• [Prompt]:
Return the listing in full. Keep each line exactly as it is.

===== Collected material

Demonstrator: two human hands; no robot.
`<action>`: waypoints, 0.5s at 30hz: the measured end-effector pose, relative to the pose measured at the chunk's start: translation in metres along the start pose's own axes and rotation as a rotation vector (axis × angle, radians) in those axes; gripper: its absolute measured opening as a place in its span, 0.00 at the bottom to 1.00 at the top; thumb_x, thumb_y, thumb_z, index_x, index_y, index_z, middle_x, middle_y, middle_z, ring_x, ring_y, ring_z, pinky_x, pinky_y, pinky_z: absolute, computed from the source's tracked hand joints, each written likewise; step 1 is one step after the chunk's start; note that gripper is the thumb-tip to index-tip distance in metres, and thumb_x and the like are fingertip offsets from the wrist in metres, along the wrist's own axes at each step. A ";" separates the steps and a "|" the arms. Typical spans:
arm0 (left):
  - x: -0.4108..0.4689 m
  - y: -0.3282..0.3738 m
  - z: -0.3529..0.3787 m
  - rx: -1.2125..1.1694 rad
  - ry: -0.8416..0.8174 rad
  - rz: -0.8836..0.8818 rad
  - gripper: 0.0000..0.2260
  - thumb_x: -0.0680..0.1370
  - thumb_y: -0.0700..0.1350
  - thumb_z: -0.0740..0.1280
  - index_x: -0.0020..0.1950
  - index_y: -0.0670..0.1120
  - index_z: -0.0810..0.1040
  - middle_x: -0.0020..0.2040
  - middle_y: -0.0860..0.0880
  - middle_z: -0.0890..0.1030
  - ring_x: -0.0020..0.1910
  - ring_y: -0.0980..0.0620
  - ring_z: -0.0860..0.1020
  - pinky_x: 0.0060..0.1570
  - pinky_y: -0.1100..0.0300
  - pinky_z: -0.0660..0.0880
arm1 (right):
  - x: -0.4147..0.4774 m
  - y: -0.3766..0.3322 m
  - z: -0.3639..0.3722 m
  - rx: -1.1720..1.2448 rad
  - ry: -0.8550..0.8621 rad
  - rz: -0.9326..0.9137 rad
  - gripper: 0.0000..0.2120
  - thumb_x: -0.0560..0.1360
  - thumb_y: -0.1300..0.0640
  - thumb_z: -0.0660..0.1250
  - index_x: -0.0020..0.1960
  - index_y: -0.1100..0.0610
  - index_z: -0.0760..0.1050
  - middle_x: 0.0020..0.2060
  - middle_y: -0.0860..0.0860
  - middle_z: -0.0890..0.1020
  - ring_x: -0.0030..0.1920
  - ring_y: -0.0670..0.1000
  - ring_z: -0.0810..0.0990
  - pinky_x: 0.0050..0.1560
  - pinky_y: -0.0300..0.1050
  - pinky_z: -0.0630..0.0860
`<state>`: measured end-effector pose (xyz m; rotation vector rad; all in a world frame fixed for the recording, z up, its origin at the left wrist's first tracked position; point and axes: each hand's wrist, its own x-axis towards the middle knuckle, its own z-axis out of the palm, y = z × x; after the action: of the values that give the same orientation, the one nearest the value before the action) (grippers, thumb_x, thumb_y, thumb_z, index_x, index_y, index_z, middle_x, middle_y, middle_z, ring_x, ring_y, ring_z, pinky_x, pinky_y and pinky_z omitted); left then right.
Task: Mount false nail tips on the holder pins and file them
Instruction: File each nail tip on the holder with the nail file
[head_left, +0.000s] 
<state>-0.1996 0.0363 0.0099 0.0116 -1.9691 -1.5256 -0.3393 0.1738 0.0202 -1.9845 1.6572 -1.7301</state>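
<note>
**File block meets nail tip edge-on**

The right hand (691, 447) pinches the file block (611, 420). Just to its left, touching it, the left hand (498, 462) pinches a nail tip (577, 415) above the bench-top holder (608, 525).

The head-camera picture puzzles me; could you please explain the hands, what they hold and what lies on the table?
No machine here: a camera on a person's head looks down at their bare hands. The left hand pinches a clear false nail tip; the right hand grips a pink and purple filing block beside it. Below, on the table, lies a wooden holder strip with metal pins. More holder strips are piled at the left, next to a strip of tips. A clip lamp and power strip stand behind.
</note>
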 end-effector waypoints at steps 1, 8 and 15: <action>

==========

• [Final answer]:
Demonstrator: two human hands; no robot.
`<action>`: waypoints, 0.5s at 30hz: the measured end-effector pose, relative to the pose measured at the chunk's start: translation in metres along the start pose's own axes and rotation as a rotation vector (axis × angle, radians) in those axes; gripper: its absolute measured opening as a place in its span, 0.00 at the bottom to 1.00 at the top; thumb_x, thumb_y, thumb_z, index_x, index_y, index_z, middle_x, middle_y, middle_z, ring_x, ring_y, ring_z, pinky_x, pinky_y, pinky_z: absolute, computed from the source's tracked hand joints, each written likewise; step 1 is one step after the chunk's start; note that gripper is the thumb-tip to index-tip distance in metres, and thumb_x and the like are fingertip offsets from the wrist in metres, along the wrist's own axes at each step. A ";" separates the steps and a "|" the arms. Typical spans:
arm0 (left):
  - x: -0.4108..0.4689 m
  - y: -0.3282..0.3738 m
  - z: -0.3529..0.3787 m
  - rx: -1.2125..1.1694 rad
  - ry: -0.8416..0.8174 rad
  - rz: -0.8836..0.8818 rad
  - gripper: 0.0000..0.2260
  - thumb_x: -0.0680..0.1370
  - thumb_y: -0.0700..0.1350
  - thumb_z: -0.0740..0.1280
  - index_x: -0.0020..0.1950
  - index_y: -0.0670..0.1120
  - index_z: -0.0810..0.1040
  - middle_x: -0.0020..0.2040
  - middle_y: -0.0860..0.0880
  - middle_z: -0.0890..0.1030
  - ring_x: -0.0020..0.1910
  - ring_y: -0.0980..0.0620
  - ring_z: -0.0860..0.1020
  - pinky_x: 0.0060..0.1570
  - pinky_y: -0.1100..0.0300
  - pinky_z: -0.0660..0.0880
arm1 (right):
  - x: -0.4147..0.4774 m
  - y: -0.3766..0.3322 m
  - z: -0.3639..0.3722 m
  - rx: -1.1720..1.2448 rad
  - ry: -0.8550..0.8621 rad
  - rz: -0.9326..0.9137 rad
  - gripper: 0.0000..0.2120
  - thumb_x: -0.0560..0.1360
  - thumb_y: -0.1300..0.0640
  - thumb_z: -0.0660..0.1250
  - index_x: -0.0020..0.1960
  - index_y: -0.1100..0.0610
  - index_z: -0.0760..0.1050
  - middle_x: 0.0020..0.2060
  - middle_y: -0.0860..0.0860
  - middle_z: -0.0890..0.1020
  - ring_x: -0.0030..0.1920
  - ring_y: -0.0670..0.1000
  - ring_z: -0.0810..0.0990
  - pinky_x: 0.0050..0.1560
  - pinky_y: -0.0300..0.1050
  - pinky_z: -0.0630..0.0860
`<state>`: measured end-effector pose (xyz m; rotation vector rad; all in a world frame fixed for the recording, z up, its origin at the left wrist's first tracked position; point and axes: each hand's wrist, its own x-axis towards the middle knuckle, its own z-axis out of the palm, y = z × x; after the action: of the values that give the same orientation, the one nearest the value before the action) (grippers, thumb_x, thumb_y, thumb_z, index_x, index_y, index_z, middle_x, middle_y, middle_z, ring_x, ring_y, ring_z, pinky_x, pinky_y and pinky_z omitted); left then right.
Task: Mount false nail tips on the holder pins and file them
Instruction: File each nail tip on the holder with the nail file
[head_left, +0.000s] 
<state>-0.1996 0.0363 0.0099 0.0116 -1.9691 -1.5256 -0.3393 0.1738 0.0202 -1.9845 1.6572 -1.7301</state>
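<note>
**File block meets nail tip edge-on**

The right hand (691, 447) pinches the file block (611, 420). Just to its left, touching it, the left hand (498, 462) pinches a nail tip (577, 415) above the bench-top holder (608, 525).

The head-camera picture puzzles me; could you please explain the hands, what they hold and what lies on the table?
No machine here: a camera on a person's head looks down at their bare hands. The left hand pinches a clear false nail tip; the right hand grips a pink and purple filing block beside it. Below, on the table, lies a wooden holder strip with metal pins. More holder strips are piled at the left, next to a strip of tips. A clip lamp and power strip stand behind.
</note>
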 end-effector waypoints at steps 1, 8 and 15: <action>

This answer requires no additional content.